The chief executive and finance director of CSV will step down later this year following a major business review as the charity tackles financial problems.
The charity has said it faces difficulties including minimal reserves, no independent income stream, and a significant pensions deficit.
It has previously said it will also close its learning operation, putting 110 jobs at risk. It also plans to sell its office to pay some of its debts to its pension fund.
Lucy de Groot, who has been chief executive since February 2011, will retire in October. Jo Day, who joined in February 2013 as director of finances and resources, will also leave in October.
Oonagh Aitken (pictured) has been promoted to chief executive from October. She joined as director for social action and volunteering in April 2012.
Laura Doughty, currently deputy chief executive at Stonewall, will join as director of external affairs and fundraising. Kate Morris, currently head of group finance at the British Heart Foundation, will join as director of finance and resources.

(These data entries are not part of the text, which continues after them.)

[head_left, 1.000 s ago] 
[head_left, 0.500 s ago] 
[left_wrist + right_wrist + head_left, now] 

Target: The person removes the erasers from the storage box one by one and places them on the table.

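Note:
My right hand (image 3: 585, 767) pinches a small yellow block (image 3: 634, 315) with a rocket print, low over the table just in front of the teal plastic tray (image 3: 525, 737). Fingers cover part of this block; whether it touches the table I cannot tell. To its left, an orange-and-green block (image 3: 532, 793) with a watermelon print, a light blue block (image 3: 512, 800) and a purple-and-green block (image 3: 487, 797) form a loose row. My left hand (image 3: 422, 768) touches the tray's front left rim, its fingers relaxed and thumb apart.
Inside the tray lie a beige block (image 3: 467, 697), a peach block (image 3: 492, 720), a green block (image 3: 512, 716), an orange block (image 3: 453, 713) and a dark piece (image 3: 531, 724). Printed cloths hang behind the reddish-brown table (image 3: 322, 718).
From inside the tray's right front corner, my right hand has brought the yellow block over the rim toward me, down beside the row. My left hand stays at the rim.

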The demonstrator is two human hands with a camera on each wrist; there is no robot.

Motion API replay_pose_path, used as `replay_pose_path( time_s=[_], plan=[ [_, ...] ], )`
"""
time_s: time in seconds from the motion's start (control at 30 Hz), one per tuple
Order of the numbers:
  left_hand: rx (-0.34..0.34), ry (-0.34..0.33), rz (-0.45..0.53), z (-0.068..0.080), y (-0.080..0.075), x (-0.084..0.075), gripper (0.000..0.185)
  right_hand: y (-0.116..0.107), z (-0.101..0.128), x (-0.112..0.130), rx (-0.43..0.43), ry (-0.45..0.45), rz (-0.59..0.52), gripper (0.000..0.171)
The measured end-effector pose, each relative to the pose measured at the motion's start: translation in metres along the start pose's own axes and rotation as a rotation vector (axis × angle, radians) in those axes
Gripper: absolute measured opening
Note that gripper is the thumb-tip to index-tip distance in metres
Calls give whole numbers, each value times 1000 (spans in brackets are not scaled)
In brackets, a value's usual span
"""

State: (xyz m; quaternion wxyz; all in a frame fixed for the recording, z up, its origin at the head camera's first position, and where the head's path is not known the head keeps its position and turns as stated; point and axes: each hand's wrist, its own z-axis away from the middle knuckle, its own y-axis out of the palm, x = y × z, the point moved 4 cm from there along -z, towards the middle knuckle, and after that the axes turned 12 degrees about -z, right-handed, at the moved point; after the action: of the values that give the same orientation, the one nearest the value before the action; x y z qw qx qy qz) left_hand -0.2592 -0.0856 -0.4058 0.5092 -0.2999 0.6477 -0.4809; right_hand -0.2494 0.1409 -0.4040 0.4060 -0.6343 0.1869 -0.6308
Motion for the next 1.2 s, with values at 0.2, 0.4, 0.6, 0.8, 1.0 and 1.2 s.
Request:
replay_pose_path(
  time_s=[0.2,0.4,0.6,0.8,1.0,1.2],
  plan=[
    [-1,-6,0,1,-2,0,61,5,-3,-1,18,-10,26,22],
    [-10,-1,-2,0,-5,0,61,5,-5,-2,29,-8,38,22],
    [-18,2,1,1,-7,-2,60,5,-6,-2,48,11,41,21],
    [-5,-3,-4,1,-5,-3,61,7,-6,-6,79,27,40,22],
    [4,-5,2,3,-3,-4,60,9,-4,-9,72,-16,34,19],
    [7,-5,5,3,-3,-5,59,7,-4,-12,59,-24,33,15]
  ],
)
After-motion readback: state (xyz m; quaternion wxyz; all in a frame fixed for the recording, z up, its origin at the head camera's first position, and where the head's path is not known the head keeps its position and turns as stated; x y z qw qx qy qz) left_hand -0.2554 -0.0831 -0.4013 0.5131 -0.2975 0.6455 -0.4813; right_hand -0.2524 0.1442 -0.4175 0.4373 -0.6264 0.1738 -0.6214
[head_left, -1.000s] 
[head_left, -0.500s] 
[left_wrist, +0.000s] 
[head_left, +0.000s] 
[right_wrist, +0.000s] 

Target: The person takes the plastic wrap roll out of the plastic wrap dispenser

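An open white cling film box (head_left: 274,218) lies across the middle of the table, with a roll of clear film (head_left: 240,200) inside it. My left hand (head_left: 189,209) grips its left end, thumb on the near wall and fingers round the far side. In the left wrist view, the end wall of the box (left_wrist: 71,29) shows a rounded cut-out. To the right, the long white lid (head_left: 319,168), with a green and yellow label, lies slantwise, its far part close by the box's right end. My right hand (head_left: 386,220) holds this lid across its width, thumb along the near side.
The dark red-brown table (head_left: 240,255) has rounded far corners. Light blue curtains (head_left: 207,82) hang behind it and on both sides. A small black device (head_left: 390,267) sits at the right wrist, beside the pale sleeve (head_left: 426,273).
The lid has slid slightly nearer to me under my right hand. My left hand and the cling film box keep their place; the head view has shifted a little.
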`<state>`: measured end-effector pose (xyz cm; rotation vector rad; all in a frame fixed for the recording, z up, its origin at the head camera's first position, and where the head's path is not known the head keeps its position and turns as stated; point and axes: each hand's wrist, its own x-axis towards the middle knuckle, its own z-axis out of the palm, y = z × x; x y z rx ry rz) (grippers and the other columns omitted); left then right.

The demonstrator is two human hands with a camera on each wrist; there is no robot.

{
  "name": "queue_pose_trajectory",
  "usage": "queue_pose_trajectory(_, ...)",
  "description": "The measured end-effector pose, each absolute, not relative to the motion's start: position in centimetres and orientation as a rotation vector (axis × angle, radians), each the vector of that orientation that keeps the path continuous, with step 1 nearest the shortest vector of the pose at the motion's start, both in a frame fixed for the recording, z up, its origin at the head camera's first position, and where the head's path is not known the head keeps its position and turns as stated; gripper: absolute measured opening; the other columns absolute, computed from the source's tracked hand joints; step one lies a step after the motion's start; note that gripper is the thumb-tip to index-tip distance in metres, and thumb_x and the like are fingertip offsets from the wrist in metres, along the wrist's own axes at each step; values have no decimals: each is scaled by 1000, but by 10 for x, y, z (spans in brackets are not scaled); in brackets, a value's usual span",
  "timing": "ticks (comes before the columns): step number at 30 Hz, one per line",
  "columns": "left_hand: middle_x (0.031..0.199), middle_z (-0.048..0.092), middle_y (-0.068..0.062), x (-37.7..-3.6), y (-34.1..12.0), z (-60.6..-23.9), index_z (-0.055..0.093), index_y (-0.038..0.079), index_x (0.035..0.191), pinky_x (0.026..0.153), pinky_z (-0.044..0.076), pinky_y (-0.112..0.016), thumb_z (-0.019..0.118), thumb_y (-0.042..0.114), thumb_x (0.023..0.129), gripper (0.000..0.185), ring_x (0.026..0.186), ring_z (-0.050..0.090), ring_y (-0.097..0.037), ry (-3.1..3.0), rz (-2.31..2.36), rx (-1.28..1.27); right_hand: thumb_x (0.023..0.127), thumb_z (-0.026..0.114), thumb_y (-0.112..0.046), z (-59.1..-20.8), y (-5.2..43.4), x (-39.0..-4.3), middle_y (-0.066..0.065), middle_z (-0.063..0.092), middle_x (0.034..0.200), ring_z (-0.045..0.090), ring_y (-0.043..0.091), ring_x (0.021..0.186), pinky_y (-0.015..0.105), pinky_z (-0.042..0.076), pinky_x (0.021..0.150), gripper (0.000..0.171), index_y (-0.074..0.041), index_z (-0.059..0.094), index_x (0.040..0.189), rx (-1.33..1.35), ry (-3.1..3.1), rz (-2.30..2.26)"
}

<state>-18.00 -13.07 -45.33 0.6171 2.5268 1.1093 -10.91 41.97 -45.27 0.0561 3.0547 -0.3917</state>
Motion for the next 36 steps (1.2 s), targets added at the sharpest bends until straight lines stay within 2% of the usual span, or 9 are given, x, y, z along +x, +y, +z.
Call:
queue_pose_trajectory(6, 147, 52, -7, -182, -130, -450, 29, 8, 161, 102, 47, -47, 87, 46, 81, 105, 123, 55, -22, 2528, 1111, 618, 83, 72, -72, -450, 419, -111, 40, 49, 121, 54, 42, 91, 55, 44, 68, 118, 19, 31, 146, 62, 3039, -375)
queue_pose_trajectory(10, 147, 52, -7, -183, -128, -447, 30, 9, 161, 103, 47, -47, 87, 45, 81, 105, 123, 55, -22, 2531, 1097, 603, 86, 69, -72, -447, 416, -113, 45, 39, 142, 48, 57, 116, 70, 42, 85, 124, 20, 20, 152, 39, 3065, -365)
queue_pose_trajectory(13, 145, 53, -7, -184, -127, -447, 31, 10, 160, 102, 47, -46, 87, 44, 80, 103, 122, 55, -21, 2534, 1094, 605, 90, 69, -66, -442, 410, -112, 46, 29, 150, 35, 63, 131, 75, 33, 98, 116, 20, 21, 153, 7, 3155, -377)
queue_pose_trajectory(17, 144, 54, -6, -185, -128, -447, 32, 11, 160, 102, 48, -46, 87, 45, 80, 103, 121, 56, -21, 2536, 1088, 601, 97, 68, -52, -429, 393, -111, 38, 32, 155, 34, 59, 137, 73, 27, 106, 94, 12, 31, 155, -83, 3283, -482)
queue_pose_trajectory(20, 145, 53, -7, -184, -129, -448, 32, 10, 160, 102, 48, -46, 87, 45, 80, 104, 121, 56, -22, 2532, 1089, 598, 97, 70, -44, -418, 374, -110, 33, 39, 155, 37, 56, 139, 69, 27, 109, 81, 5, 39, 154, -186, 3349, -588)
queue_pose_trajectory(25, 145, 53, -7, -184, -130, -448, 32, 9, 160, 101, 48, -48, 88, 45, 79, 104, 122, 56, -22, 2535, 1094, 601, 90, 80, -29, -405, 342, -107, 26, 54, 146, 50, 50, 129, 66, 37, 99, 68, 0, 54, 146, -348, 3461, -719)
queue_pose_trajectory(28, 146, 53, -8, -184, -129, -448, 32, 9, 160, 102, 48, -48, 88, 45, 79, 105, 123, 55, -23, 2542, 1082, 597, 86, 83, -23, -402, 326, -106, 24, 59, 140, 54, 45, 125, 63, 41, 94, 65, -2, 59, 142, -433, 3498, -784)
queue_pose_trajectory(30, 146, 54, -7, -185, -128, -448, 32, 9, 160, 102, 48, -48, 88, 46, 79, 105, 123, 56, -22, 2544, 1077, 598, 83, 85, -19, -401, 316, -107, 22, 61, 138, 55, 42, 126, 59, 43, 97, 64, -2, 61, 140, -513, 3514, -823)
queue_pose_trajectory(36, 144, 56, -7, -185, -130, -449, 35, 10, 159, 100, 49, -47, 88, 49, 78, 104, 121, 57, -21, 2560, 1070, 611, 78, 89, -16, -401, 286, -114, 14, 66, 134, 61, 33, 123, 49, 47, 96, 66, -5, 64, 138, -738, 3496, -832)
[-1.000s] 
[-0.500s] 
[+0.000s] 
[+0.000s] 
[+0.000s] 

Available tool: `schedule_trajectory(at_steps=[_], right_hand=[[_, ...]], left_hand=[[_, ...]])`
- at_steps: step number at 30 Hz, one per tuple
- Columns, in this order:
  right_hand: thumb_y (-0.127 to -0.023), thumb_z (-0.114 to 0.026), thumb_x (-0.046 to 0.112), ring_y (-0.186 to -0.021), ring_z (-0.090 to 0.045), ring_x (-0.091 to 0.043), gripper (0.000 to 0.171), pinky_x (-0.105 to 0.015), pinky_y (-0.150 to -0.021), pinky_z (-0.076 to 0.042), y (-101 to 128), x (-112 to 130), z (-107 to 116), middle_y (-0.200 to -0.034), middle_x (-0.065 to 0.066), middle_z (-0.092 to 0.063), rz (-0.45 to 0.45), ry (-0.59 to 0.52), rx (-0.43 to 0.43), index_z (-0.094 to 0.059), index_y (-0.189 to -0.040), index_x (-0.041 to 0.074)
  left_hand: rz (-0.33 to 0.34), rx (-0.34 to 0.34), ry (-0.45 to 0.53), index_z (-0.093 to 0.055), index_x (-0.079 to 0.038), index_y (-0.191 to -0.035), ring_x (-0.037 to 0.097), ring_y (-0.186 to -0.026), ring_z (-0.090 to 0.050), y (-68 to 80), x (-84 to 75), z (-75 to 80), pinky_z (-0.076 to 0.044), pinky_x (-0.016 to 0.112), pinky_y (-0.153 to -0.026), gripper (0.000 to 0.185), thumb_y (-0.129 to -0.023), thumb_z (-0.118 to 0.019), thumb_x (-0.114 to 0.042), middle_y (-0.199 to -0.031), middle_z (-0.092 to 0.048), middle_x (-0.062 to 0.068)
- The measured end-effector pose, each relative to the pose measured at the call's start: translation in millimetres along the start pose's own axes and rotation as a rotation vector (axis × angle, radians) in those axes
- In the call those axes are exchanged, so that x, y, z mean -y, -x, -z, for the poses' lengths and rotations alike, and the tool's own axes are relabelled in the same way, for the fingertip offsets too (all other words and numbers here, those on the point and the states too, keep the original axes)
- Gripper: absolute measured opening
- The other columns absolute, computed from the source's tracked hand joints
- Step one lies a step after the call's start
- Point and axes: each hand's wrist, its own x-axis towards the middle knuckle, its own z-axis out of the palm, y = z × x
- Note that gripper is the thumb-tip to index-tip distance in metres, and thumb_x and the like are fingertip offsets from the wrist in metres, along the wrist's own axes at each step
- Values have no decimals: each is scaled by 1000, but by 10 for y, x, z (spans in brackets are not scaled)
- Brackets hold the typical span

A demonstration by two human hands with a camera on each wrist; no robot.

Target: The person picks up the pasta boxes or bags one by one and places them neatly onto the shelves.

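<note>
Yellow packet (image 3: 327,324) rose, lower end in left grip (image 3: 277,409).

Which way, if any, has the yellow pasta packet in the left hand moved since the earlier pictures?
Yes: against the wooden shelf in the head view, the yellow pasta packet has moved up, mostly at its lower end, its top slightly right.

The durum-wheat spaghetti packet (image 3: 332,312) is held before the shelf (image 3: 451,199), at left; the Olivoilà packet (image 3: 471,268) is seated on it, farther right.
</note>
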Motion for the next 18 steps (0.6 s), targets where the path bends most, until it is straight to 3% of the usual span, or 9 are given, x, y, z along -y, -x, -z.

Is Szoneberg has been promoted to director of volunteering operations, having been a senior manager at CSV. They all take up their new positions in October.
Jacqui Oughton, who has been managing director for learning, will also leave the organisation because CSV is ending its learning programmes, but will stay for an interim period to help with business transformation.
Sir John Shortridge, the chair of trustees, said: “I am delighted that following our major business review we have been able to secure a very positive, financially stable future for CSV. We have gone through a restructuring of the charity and we are now ready to make even greater impact.”
Aitken said: “Difficult decisions have had to be made, including the closure of our learning operations. But the continued hard work of staff and volunteers has cemented our position as the ‘go to’ volunteering and social action charity and we are now entering a new period of growth and expansion on a secure financial basis.”
‘Level of financial risk remains too high’
The charity’s recently published annual report reveals the charity has faced financial difficulties since the Cabinet Office stopped providing it with an annual strategic grant worth £1m in 2011.
In 2011/2012 CSV Group made an unrestricted loss of £2m. In the 16-month reporting period ending 31 July 2013 there was a further loss of £1.1m. Its income was £32.4m and expenditure £33.4m.
“So whilst the group has increased income, improved its performance and impact and made reductions in the level of the deficit, the overall level of financial risk that the group faces remains too high," the annual report said.
“In addition, the group has minimal reserves, no independent income streams and carries a significant pension deficit.”
The pension deficit stands at £9.7m. CSV is part of the London Borough of Islington pension fund. The scheme was closed to new entrants in 2009.
Closures of learning centres and relocation of HQ
CSV announced its plans to close its learning centres and sell property March.
Its HQ is moving from three buildings in Pentonville Road and King’s Cross Road in Islington to the Levy Centre in Hackney. CSV hopes to raise £2m through the sale to help fund the restructure and reduce its pension deficit.
The move to Hackney is expected to take place in November.
In March it said that with the closure of its 12 learning centres 110 jobs are risk. Today a spokeswoman told Civil Society News that: “A number of staff have already found new roles including within CSV and a number are hopefully transferring to partner organisations.”